January 31, 2019
Did you know the change in seasons can bring on a type of depression called seasonal affective disorder (SAD)? According to the National Institute of Mental Health, SAD is diagnosed four times more often in women than men. To learn more about SAD and how women can manage it, we talked to Dr. Yael Nillni. She’s a clinical psychologist and assistant professor at the Boston University School of Medicine and the National Center for PTSD, Women’s Health Sciences Division. She talks about when to see a doctor, treatment options, and more.
How would you describe seasonal affective disorder (SAD)?
SAD is essentially the same as major depression, but it follows a seasonal pattern. It most commonly occurs during the fall and winter and goes away in the spring or summer. However, some people have different seasonal patterns, so SAD can happen during the summer, too. It’s just more common for people to experience it in the fall and winter.
What are the common symptoms of SAD?
Since SAD is essentially depression with a seasonal pattern, the symptoms are the same. During the winter months, many people experience a change in how they feel, such as a change in energy levels or eating habits. But these changes don’t significantly impact their lives the way SAD does. Someone experiencing SAD will usually start to hibernate — I think this is the best way to describe it. They withdraw and stop engaging in their lives by not doing things they typically enjoy and not seeing friends and family. Other classic symptoms of SAD are sleeping more, having low energy, and eating more.
When should women see their doctors?
Ask yourself if your symptoms are getting in the way of your day-to-day life. It’s common to have changes in mood or behavior during the winter, but if your symptoms are affecting your relationships or your ability to get things done, you should see a doctor.
If you’re having thoughts of hurting yourself, get help right away. If you’re in immediate danger, call 911.
How can women manage SAD?
There are effective, evidence-based treatments and therapies, and you can talk to your doctor, nurse, or mental health professional about your options. Some women will do one or a combination of these options.
I’ll start with light therapy, which includes sitting in front of a light box every morning to increase exposure to light. Typically, your doctor, nurse, or a mental health professional prescribes the light box. They tell you when you should sit in front of it and for how long. Then you’ll check in with them to see how it’s working and tweak the approach as necessary. Most people begin using the light box when their symptoms start, so in the fall, and use it daily until symptoms go away, so in the spring or summer.

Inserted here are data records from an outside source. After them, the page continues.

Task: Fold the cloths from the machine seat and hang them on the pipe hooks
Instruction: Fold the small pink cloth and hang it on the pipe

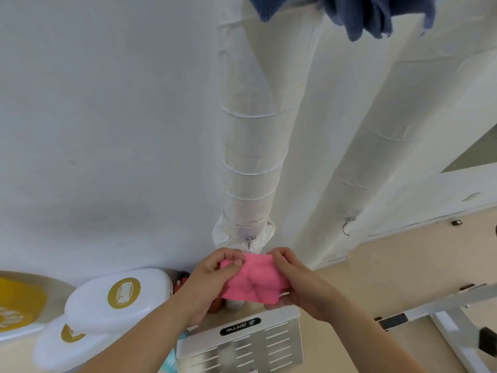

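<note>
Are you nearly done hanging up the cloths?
Some looks done: blue cloths already hang up high. In hand: the left hand and right hand grip a pink cloth just under a pipe hook. Left: getting it onto that hook. A second hook is bare; whether more cloths wait isn't visible.

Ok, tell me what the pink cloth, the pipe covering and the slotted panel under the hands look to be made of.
Pink cloth: soft matte fabric, likely microfibre; it bunches between the left hand and right hand. Pipe covering: white matte sheet or fabric, creased and tied with thin bands. Slotted panel: probably brushed metal; dull grey sheen, crisp slots.
</note>
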The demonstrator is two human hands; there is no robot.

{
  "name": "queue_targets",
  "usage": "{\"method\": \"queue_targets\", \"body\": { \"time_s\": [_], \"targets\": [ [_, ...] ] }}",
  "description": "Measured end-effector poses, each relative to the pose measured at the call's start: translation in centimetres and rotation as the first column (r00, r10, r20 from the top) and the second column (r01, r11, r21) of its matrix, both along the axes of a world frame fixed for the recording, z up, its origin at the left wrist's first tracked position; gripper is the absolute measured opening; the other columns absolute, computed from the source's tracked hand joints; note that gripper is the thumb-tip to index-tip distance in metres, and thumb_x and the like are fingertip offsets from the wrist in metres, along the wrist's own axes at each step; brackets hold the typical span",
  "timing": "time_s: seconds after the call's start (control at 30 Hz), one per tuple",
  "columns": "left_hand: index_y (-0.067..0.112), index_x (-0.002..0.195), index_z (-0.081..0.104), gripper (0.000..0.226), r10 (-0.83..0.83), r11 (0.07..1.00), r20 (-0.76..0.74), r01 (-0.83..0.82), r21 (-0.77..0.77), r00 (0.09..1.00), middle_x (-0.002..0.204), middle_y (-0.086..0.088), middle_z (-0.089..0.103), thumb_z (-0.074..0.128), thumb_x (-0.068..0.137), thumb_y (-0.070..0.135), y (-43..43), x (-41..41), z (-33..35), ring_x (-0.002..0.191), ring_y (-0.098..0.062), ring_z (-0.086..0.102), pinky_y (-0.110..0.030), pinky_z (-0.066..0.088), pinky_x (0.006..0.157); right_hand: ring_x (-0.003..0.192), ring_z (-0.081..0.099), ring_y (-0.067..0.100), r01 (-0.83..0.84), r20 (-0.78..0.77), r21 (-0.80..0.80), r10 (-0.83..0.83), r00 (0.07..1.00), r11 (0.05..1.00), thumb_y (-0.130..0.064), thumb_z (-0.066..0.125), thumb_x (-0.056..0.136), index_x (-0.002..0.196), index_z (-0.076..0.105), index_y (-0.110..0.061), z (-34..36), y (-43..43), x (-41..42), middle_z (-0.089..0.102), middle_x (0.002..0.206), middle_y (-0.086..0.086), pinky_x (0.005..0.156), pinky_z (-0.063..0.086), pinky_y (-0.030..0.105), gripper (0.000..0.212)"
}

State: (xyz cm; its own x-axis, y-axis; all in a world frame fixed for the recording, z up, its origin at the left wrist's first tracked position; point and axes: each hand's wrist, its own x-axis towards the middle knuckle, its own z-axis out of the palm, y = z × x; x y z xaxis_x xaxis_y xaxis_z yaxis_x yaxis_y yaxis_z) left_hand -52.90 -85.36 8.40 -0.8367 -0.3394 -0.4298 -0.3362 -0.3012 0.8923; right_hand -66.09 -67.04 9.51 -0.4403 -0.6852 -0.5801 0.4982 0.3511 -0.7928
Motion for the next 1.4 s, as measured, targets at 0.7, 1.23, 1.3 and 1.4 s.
{"method": "queue_targets", "body": {
  "time_s": [0.7,1.23,1.3,1.4],
  "targets": [
    [0.014,0.115,0.059,0.017,0.288,0.954,0.373,-0.231,-0.189,0.882,0.104,-0.01,0.07,0.058,0.099,0.02,-0.6,-5.0,-4.6,0.084,-0.021,0.066,-0.027,0.051,0.056,0.084,0.062,0.021,0.195,-0.174,0.052,-0.183,0.968,0.979,-0.019,0.056,0.097,0.11,0.061,-0.028,-7.2,-5.1,-3.3,0.065,0.107,0.006,0.061,0.05,0.03,0.017],
    [0.03,0.1,0.071,0.035,0.108,0.651,0.106,0.011,-0.759,0.989,0.112,0.008,0.057,0.07,0.077,0.004,1.8,-5.0,-6.5,0.101,-0.019,0.06,-0.034,0.063,0.074,0.091,0.061,0.022,0.182,-0.918,0.279,0.206,0.338,0.943,-0.018,0.056,0.092,0.099,0.076,-0.021,-9.7,-5.2,-2.5,0.068,0.096,-0.002,0.075,0.052,0.039,0.021],
    [0.021,0.116,0.073,0.038,0.03,0.49,0.084,0.059,-0.87,0.996,0.122,0.003,0.063,0.064,0.079,0.02,1.7,-4.1,-6.9,0.11,-0.023,0.056,-0.037,0.059,0.088,0.084,0.066,0.015,0.15,-0.847,0.299,0.19,0.497,0.942,-0.017,0.054,0.095,0.101,0.076,-0.024,-8.8,-5.0,-2.1,0.074,0.09,-0.008,0.077,0.052,0.031,0.024],
    [0.015,0.129,0.069,0.059,-0.022,0.413,0.083,0.085,-0.907,0.996,0.131,-0.004,0.063,0.038,0.084,0.038,2.2,-3.6,-6.4,0.112,-0.029,0.058,-0.039,0.054,0.098,0.065,0.061,0.001,0.031,-0.722,0.296,0.203,0.662,0.955,-0.027,0.052,0.101,0.084,0.067,-0.035,-7.5,-4.7,-2.0,0.068,0.066,-0.018,0.065,0.045,0.019,0.024]
  ]
}}
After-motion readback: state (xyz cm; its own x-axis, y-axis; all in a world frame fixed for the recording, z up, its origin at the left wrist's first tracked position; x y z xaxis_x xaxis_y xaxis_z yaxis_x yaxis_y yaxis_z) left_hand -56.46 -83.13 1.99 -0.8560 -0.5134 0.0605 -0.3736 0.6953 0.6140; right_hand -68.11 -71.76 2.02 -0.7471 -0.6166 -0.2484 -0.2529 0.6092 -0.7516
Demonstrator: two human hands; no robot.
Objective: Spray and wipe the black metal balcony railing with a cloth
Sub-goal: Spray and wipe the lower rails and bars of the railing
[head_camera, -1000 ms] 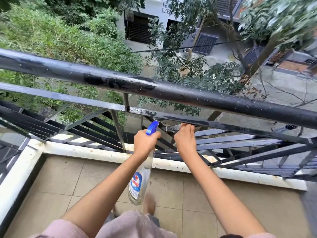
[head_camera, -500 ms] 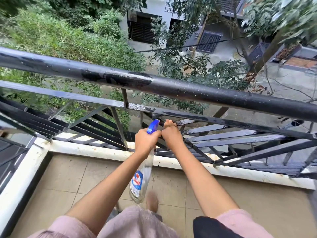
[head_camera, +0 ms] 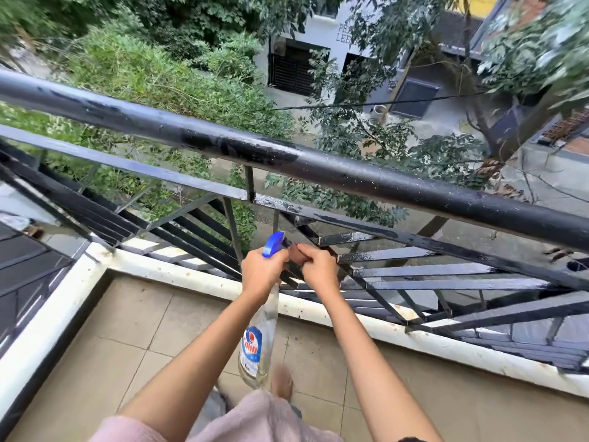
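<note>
The black metal railing (head_camera: 350, 177) crosses the view, its thick top bar wet and smeared, with glossy wet slats lower at the right. My left hand (head_camera: 263, 271) grips the neck of a clear spray bottle (head_camera: 255, 342) with a blue trigger head; the bottle hangs down. Right beside it, my right hand (head_camera: 318, 269) is curled around a small brownish cloth (head_camera: 294, 252) and presses it on a lower slanted bar. Only a bit of the cloth shows past my fingers.
A white concrete kerb (head_camera: 178, 269) carries the railing around a beige tiled balcony floor (head_camera: 143, 330). A bare foot (head_camera: 282, 382) stands near the bottle's base. Beyond the railing lie bushes, trees and a building far below.
My right hand has slid left along the lower bars until it sits next to my left hand. The bottle stays in my left hand at nearly the same spot.
</note>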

There’s also cognitive behavioral therapy specific to SAD, which is a type of talk therapy that you can do with a mental health professional. Cognitive behavioral therapy targets thoughts and behaviors that may be getting in the way of feeling better. The cognitive part focuses on examining and challenging negative thoughts, and the behavioral part focuses on scheduling positive and pleasant activities. People often fall into a negative cycle, where they feel down, so they disengage and do less, which in turn makes them feel even more down and depressed. Challenging negative thoughts and scheduling activities you enjoy can help you kick out of this cycle and influence your mood in a positive way.
Your doctor, nurse, or mental health professional may also prescribe medication to help you manage SAD symptoms.
Are there other daily habits you recommend that might help women cope with SAD?
I think if I could give one recommendation it’s to find activities you enjoy. It can be anything! Just choose something you can do throughout the year so you can continue to stay active in your life and not disengage when the seasons change. The key is to stay engaged by doing things you enjoy.
Additionally, know your warning signs. When you see and feel that you’re starting to pull back, that’s the time to act, whether that means using your light box, scheduling activities you like to do, or making an appointment with a mental health professional.
What’s one thing you wish all women knew about SAD?
Help is available! We have effective treatments for SAD that have been well-studied. You don’t have to suffer every winter. A lot of the people I see have been suffering with SAD for years, but they do get better with treatment. SAD affects a lot of people, and there’s nothing wrong with getting help. As mental health professionals, we have a set of skills that we can teach you to help you feel better.
The statements and opinions in this blog post are those of the author and do not necessarily represent the views of the U.S. Department of Health and Human Services' Office on Women's Health.